Defender Misflags DigiCert Root Certificates, Breaking Windows SSL Trust


TL;DR

  • False Positive: A Microsoft Defender signature update on April 30, 2026 misclassified two legitimate DigiCert root certificates as Trojan:Win32/Cerdigent.A!dha.
  • Quarantine Impact: Defender quarantined the DigiCert Assured ID Root CA and Trusted Root G4 entries, breaking SSL/TLS validation on affected endpoints.
  • Corrective Update: Microsoft fixed the detection in Security Intelligence version 1.449.430.0 and restored removed certificates with version 1.449.431.0.
  • Residual Exposure: Endpoints whose update policies blocked the corrective definition will keep failing SSL/TLS validation until administrators deploy 1.449.430.0 or later.
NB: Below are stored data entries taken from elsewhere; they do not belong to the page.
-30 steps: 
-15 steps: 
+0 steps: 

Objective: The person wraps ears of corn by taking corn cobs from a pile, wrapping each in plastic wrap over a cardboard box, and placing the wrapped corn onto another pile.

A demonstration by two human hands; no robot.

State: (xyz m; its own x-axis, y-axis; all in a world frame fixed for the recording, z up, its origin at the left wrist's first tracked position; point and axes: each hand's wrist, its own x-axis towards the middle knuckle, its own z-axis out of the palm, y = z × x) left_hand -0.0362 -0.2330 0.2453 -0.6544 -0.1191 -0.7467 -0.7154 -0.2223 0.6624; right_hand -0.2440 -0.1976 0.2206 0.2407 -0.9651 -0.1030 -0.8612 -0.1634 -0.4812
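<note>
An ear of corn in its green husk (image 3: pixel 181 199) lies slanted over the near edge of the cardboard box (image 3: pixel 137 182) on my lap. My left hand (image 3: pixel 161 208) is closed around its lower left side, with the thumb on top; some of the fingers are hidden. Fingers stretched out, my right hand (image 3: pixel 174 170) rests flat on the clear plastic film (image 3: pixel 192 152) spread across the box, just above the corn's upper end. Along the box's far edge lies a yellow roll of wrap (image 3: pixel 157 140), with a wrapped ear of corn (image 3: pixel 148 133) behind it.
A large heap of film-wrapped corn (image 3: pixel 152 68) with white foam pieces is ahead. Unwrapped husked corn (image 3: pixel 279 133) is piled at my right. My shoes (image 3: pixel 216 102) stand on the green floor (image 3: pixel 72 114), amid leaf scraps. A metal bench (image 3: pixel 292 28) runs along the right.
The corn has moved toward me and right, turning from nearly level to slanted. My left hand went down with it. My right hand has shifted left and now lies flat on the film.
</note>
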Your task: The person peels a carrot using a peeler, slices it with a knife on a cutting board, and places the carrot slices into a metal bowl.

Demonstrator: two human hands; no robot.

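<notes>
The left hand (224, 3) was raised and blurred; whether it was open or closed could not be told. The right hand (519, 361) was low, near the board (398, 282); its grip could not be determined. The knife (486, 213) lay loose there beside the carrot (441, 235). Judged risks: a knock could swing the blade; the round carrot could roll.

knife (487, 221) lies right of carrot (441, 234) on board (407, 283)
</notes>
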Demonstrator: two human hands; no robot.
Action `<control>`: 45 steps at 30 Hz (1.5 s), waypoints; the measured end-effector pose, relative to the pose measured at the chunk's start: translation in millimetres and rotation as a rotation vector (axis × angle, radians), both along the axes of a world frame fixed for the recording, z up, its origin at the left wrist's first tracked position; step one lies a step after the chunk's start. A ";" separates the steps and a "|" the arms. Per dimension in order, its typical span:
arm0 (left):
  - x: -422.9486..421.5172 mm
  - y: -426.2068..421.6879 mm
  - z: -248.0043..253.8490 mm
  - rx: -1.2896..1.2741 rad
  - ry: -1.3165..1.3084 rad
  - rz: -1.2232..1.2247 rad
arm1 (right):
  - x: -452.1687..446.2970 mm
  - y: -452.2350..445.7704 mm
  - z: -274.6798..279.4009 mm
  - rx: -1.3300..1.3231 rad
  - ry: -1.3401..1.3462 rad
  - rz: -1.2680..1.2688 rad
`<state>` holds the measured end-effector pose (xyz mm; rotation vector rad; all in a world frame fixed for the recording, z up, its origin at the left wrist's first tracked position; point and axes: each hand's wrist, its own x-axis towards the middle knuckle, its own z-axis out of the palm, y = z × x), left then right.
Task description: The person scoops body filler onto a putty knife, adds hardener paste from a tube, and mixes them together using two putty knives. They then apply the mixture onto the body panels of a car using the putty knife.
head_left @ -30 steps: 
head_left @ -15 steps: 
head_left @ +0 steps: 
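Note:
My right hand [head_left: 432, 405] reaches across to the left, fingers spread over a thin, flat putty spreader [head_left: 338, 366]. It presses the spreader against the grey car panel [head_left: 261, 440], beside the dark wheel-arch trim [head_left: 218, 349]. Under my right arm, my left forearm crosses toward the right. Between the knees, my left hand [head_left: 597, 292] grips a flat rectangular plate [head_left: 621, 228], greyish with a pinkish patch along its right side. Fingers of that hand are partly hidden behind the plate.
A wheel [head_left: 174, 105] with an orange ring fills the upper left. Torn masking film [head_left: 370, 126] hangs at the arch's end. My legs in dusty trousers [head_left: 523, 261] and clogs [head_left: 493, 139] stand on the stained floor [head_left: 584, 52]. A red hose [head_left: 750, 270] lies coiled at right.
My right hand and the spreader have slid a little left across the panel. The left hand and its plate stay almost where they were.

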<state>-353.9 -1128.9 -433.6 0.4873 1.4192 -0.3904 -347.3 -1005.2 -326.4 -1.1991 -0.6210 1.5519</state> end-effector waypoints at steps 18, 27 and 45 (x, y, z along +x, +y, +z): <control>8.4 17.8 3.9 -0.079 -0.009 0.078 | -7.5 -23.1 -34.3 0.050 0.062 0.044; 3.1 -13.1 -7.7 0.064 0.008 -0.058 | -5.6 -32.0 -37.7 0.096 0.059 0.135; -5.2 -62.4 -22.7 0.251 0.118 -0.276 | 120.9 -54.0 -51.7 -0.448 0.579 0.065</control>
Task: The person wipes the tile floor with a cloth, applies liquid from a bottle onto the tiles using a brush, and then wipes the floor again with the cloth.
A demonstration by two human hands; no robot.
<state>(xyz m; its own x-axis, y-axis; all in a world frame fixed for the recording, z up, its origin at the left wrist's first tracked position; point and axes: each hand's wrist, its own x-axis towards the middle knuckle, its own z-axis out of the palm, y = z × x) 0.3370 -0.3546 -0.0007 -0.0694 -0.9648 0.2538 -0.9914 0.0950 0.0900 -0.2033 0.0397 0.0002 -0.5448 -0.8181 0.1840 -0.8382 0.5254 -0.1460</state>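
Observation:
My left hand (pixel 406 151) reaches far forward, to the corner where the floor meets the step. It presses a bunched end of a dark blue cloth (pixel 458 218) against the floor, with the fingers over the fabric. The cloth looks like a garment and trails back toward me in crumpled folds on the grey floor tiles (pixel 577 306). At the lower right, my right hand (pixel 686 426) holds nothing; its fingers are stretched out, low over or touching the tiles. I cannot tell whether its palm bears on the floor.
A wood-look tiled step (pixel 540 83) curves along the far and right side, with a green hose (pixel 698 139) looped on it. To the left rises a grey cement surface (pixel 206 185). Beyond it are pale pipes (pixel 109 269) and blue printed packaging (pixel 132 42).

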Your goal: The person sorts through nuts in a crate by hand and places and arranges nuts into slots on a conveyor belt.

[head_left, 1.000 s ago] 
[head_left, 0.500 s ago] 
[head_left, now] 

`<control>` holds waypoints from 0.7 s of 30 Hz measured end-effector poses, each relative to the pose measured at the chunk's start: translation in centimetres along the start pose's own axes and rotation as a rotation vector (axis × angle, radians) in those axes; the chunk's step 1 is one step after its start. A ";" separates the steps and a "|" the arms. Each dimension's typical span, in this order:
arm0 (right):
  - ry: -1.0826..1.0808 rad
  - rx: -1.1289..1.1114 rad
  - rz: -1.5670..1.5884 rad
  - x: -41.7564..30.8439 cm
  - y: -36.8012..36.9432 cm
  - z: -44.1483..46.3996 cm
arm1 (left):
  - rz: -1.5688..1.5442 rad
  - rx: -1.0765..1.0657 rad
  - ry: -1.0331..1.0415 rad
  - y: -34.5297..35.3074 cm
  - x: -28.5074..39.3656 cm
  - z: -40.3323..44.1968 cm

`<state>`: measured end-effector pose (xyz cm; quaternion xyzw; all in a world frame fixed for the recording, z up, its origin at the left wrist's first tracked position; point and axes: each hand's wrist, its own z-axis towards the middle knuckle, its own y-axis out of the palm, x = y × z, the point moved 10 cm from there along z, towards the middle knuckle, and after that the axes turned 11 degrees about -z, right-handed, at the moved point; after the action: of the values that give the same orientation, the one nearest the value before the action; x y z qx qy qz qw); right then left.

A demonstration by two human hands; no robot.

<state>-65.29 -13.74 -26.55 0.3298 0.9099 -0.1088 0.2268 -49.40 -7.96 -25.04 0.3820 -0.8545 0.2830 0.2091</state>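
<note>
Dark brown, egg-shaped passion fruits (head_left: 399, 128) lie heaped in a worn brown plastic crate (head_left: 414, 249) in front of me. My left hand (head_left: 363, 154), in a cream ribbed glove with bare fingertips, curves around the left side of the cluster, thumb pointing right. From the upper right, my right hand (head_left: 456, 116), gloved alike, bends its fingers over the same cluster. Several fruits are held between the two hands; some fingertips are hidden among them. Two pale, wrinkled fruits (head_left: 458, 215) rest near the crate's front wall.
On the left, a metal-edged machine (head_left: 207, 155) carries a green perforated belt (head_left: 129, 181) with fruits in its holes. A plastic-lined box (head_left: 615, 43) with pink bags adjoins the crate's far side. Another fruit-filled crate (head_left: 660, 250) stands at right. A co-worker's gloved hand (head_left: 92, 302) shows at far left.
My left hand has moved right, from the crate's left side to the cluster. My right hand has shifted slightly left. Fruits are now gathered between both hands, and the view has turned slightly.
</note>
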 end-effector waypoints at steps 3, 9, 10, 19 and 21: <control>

Microsoft on April 30 released a Defender signature update that misclassified two legitimate DigiCert root certificates as Trojan:Win32/Cerdigent.A!dha, quarantining the certificates from the Windows trust store and breaking SSL/TLS validation on affected endpoints before Microsoft shipped a fix.

Both DigiCert Assured ID Root CA and DigiCert Trusted Root G4 were caught by the faulty antimalware signature update, in some cases removing their entries from Windows. Microsoft fixed the false positive in Security Intelligence update version 1.449.430.0, with version 1.449.431.0 also restoring the removed certificates on affected systems.